9. Workshop des Netzwerks Biographieforschung: Der Nachlass - Ergebnis von Strategien, Konventionen, Routinen und Zufällen, Institut für Europäische Ethnologie

22. April 2016

9h-14h
Institut für Europäische Ethnologie
Hanuschgasse 3, A-1010 Wien 

 

Es ist bezeichnend, dass es im Deutschsprachigen kein Verb dafür gibt, sondern nur ein Substantiv, das zudem meist im generalisierenden Singular gebraucht wird: für den

Nachlass. Die Akteur*innen und die Genese von Nachlässen geraten dadurch aus dem Blick, die Geschichten, Strategien und Zufälle hinter den Prozessen des Archivierens, Sammelns und Sortierens, aber auch des Ausblendens, Wegwerfens, ja Verheimlichens und nicht zuletzt des Aufsuchens und Auffindens durch uns als Forscher*innen.
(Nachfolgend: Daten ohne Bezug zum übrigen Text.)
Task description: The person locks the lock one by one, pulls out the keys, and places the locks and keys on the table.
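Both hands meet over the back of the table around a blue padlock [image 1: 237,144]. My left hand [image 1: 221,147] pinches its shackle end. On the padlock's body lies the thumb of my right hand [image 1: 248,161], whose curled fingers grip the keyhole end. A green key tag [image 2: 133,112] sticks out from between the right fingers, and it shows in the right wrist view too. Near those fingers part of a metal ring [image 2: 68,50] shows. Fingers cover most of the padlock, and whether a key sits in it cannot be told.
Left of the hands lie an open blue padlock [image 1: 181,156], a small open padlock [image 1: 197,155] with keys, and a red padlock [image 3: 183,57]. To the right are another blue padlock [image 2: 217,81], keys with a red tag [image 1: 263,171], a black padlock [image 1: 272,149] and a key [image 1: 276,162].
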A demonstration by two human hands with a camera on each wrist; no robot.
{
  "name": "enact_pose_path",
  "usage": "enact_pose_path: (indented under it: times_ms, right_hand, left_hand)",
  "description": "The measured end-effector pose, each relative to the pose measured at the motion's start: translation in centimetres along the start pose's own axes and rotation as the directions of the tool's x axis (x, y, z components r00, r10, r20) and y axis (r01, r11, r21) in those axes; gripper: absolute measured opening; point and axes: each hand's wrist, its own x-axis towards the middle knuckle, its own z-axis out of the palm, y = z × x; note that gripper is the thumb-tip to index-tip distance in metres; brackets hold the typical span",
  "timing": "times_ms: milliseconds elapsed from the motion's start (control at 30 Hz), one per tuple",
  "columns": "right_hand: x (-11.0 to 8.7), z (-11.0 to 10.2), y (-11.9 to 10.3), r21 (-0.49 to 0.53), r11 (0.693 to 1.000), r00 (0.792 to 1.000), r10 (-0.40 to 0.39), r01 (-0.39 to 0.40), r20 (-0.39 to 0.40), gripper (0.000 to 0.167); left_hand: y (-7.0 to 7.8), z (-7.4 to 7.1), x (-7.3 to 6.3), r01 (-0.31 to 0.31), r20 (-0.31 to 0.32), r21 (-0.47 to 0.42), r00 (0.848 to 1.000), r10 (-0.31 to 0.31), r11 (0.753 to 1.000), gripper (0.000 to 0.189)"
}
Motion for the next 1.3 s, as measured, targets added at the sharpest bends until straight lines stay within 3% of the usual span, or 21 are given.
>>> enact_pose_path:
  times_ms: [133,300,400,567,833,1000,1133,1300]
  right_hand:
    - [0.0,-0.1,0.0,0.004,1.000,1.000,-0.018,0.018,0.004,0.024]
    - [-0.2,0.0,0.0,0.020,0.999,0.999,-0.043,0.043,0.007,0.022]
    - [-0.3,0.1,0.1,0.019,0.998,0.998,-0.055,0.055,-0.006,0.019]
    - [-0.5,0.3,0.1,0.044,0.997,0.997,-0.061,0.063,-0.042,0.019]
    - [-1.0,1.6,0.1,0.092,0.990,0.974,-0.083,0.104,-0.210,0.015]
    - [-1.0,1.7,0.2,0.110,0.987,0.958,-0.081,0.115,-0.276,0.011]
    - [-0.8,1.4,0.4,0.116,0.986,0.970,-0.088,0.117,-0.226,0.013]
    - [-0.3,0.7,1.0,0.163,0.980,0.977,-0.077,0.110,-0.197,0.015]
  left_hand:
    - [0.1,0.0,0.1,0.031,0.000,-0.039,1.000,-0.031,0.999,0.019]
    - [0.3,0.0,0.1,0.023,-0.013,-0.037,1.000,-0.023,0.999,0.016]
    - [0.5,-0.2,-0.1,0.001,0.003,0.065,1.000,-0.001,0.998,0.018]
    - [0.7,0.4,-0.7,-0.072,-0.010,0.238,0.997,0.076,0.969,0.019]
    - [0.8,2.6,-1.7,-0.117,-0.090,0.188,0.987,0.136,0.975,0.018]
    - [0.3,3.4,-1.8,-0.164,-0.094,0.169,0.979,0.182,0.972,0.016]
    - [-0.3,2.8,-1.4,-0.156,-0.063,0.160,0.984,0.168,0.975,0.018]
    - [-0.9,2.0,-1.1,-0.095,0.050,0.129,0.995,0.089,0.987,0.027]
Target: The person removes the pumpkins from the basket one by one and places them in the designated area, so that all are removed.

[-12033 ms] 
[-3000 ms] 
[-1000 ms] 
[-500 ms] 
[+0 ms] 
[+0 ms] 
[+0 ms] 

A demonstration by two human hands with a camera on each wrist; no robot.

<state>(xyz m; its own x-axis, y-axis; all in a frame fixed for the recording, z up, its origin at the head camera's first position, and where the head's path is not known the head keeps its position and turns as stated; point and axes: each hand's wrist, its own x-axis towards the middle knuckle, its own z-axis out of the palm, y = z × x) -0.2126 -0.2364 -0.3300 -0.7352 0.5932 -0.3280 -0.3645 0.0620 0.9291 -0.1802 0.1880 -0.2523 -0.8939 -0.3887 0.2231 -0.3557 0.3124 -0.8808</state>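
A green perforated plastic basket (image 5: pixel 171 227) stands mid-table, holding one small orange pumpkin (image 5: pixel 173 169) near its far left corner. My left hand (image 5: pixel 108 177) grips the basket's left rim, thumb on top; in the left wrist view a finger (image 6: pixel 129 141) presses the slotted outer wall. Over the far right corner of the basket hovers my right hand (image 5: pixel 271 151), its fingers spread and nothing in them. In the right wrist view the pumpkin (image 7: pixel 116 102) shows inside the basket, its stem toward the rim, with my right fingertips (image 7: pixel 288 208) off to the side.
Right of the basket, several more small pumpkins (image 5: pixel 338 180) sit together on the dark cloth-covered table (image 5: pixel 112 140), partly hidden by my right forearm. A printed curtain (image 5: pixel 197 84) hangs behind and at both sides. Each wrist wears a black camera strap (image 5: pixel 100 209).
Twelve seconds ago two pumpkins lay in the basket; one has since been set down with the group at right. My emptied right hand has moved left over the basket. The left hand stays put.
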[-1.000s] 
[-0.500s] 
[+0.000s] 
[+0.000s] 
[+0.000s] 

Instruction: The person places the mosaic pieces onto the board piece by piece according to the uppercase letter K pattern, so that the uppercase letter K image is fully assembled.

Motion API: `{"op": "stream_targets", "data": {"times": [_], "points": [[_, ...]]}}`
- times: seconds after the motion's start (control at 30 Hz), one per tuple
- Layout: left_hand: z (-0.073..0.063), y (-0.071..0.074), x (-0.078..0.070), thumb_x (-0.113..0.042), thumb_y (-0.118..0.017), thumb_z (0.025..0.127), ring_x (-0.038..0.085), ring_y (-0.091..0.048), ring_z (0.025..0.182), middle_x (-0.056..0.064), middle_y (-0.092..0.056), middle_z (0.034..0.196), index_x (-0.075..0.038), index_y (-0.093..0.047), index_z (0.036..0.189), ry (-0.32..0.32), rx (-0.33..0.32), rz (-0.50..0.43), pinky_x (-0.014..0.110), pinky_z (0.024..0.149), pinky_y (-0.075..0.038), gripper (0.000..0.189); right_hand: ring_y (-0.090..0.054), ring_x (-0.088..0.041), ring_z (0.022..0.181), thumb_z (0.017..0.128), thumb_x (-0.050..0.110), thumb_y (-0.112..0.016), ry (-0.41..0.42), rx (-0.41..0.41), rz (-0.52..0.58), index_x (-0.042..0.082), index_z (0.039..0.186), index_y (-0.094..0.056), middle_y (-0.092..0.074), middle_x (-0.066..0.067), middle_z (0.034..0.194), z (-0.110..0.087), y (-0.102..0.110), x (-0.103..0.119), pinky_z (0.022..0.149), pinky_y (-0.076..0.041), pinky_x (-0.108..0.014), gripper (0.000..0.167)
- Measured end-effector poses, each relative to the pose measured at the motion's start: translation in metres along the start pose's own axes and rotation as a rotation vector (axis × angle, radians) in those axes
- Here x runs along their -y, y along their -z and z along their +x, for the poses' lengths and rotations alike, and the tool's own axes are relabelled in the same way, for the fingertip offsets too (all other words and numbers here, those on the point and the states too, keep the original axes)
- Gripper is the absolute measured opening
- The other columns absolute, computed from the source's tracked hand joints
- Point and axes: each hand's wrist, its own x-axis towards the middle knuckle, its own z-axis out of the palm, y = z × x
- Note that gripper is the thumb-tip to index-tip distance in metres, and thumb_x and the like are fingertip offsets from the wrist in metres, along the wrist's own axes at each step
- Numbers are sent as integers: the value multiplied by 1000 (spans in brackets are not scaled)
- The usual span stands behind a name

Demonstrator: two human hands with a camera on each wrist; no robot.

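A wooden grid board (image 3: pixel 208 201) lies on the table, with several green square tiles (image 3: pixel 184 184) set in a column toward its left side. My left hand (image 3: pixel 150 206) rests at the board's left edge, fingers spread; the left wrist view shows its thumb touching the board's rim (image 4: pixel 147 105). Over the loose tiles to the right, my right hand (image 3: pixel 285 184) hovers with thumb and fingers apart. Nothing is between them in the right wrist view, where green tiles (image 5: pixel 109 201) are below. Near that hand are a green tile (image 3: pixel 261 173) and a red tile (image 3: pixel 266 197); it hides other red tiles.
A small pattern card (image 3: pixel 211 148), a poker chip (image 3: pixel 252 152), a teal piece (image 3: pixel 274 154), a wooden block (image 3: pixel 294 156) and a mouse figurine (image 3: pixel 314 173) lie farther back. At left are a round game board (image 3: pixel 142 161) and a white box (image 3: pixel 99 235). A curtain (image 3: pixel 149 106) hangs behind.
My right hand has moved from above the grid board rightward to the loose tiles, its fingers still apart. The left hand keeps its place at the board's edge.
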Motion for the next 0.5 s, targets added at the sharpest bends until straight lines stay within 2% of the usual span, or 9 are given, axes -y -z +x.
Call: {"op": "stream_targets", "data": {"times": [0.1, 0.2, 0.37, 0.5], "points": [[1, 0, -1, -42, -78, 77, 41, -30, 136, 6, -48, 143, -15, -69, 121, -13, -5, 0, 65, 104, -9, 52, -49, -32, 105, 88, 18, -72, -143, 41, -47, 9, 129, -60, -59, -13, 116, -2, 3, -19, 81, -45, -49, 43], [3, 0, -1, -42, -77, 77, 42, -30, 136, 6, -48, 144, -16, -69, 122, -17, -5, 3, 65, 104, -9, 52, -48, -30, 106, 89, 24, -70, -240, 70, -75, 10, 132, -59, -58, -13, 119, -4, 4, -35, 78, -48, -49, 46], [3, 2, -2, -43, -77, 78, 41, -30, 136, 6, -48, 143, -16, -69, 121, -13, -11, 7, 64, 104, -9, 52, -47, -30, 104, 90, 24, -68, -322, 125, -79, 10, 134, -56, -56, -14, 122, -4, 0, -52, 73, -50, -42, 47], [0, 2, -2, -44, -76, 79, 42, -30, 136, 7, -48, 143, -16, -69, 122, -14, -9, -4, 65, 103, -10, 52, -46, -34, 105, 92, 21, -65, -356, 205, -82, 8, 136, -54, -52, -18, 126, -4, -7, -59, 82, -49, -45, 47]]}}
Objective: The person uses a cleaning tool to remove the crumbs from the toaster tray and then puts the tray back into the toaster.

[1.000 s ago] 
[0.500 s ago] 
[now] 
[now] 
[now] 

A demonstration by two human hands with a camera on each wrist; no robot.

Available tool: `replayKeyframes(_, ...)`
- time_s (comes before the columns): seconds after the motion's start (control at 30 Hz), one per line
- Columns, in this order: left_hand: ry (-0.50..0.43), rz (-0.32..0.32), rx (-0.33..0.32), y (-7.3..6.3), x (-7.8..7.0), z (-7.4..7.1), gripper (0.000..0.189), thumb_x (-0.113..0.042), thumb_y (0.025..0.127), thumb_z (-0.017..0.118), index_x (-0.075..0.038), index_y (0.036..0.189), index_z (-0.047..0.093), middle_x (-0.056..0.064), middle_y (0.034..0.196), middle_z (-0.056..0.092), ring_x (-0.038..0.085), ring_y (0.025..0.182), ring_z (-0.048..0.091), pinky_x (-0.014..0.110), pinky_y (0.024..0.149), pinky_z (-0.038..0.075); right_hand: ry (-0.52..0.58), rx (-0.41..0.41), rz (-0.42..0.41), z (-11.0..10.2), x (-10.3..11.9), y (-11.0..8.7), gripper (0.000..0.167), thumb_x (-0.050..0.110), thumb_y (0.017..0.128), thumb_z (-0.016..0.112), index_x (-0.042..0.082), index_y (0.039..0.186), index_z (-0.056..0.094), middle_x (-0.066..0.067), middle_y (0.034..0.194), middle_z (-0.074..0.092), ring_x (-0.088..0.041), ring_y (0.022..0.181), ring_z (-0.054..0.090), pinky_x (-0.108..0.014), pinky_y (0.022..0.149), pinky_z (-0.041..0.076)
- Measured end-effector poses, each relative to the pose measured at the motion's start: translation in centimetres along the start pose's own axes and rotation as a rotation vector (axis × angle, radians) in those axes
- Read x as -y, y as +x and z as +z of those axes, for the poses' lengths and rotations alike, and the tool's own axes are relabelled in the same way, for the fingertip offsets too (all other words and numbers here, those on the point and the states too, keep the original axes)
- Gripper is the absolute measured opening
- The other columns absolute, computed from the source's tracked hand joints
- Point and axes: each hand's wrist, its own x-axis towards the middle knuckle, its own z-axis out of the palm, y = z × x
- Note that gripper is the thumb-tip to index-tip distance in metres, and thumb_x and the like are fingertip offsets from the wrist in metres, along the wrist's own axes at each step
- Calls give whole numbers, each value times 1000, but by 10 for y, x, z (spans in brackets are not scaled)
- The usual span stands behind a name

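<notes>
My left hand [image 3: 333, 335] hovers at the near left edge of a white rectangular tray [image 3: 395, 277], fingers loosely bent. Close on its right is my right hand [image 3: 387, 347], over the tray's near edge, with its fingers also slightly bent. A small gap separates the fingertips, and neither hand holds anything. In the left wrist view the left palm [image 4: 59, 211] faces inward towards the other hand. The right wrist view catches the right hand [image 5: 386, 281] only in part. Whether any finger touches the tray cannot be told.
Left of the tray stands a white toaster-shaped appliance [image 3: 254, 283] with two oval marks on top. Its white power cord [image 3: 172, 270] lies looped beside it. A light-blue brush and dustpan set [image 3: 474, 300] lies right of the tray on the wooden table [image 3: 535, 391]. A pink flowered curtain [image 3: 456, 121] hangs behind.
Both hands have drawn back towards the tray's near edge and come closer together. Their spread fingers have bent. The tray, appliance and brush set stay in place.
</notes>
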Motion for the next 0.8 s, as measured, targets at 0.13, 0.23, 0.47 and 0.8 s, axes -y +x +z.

Es ist die Pluralität von Nachlässen – nicht selten existieren mehrere Nachlässe aus unterschiedlichen privaten oder institutionellen Kontexten nebeneinander – und deren Heterogenität – sie können sich aus verschiedensten Schriftstücken, Bildern und Objekten zusammensetzen –, und es sind die Entwicklungsgeschichten von Nachlässen und die Handlungsmuster von unterschiedlichen Akteur*innen in variierenden biographischen Phasen und historischen Konstellationen, über die wir im nächsten Workshop diskutieren wollen. 

Damit steht auch unsere eigene wissenschaftliche Arbeit mit Nachlässen im Fokus: unser Verständnis von Nachlass, unsere Arbeitstechniken des Auswählens und Aussortierens

(Wie gehen wir etwa mit Dingen als Teil eines Nachlasses um, wie mit der materiellen Kultur rund um die Vorgänge des Weitergebens?), forschungssystematische Momente (Wie lösen wir das systematische Problem der vielen Zufälle, die in der Entstehung und Arbeit mit Nachlässen hereinspielen, wie das Unbehagen am Zufall als Grenze unserer Systematik?) und vor allem auch forschungsethische Fragen (Wie halten wir es mit dem Umgang mit Geheimnissen, aber auch mit Widersprüchen?).